### How to complete this task
Transcribe the whole listing precisely, leaving nothing out.

::::::

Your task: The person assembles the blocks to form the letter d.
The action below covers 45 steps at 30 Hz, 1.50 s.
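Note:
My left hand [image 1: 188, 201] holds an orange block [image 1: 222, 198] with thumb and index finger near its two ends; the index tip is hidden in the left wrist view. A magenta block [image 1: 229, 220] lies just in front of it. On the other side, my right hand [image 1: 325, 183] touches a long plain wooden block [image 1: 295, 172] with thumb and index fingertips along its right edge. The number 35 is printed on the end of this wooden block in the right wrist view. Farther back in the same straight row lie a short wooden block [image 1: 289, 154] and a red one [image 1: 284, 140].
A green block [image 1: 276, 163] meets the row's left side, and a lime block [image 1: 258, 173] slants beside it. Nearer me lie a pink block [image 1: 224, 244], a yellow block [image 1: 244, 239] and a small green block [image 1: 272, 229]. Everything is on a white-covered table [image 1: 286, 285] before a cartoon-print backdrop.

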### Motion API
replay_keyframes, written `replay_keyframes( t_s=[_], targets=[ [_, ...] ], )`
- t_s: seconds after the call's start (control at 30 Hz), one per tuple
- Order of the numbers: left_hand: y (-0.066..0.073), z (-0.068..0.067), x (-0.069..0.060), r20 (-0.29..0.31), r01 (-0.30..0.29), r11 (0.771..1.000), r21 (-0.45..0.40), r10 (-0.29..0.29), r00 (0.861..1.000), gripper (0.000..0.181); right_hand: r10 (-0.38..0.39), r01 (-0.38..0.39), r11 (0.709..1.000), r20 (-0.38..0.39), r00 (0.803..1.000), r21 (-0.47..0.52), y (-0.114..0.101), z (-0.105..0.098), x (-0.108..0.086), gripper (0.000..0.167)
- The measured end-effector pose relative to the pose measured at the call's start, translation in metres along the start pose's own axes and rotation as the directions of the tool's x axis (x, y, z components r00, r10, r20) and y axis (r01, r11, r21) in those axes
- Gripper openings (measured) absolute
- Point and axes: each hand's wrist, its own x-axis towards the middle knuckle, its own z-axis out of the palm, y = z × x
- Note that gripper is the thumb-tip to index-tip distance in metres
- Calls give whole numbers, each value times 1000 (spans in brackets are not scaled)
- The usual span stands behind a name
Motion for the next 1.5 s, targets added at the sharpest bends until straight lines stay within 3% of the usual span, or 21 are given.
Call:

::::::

### Task output
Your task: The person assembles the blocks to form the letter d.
The action below covers 45 steps at 30 Hz, 1.50 s.
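Note:
My left hand [image 1: 188, 201] holds an orange block [image 1: 222, 198] with thumb and index finger near its two ends; the index tip is hidden in the left wrist view. A magenta block [image 1: 229, 220] lies just in front of it. On the other side, my right hand [image 1: 325, 183] touches a long plain wooden block [image 1: 295, 172] with thumb and index fingertips along its right edge. The number 35 is printed on the end of this wooden block in the right wrist view. Farther back in the same straight row lie a short wooden block [image 1: 289, 154] and a red one [image 1: 284, 140].
A green block [image 1: 276, 163] meets the row's left side, and a lime block [image 1: 258, 173] slants beside it. Nearer me lie a pink block [image 1: 224, 244], a yellow block [image 1: 244, 239] and a small green block [image 1: 272, 229]. Everything is on a white-covered table [image 1: 286, 285] before a cartoon-print backdrop.
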
### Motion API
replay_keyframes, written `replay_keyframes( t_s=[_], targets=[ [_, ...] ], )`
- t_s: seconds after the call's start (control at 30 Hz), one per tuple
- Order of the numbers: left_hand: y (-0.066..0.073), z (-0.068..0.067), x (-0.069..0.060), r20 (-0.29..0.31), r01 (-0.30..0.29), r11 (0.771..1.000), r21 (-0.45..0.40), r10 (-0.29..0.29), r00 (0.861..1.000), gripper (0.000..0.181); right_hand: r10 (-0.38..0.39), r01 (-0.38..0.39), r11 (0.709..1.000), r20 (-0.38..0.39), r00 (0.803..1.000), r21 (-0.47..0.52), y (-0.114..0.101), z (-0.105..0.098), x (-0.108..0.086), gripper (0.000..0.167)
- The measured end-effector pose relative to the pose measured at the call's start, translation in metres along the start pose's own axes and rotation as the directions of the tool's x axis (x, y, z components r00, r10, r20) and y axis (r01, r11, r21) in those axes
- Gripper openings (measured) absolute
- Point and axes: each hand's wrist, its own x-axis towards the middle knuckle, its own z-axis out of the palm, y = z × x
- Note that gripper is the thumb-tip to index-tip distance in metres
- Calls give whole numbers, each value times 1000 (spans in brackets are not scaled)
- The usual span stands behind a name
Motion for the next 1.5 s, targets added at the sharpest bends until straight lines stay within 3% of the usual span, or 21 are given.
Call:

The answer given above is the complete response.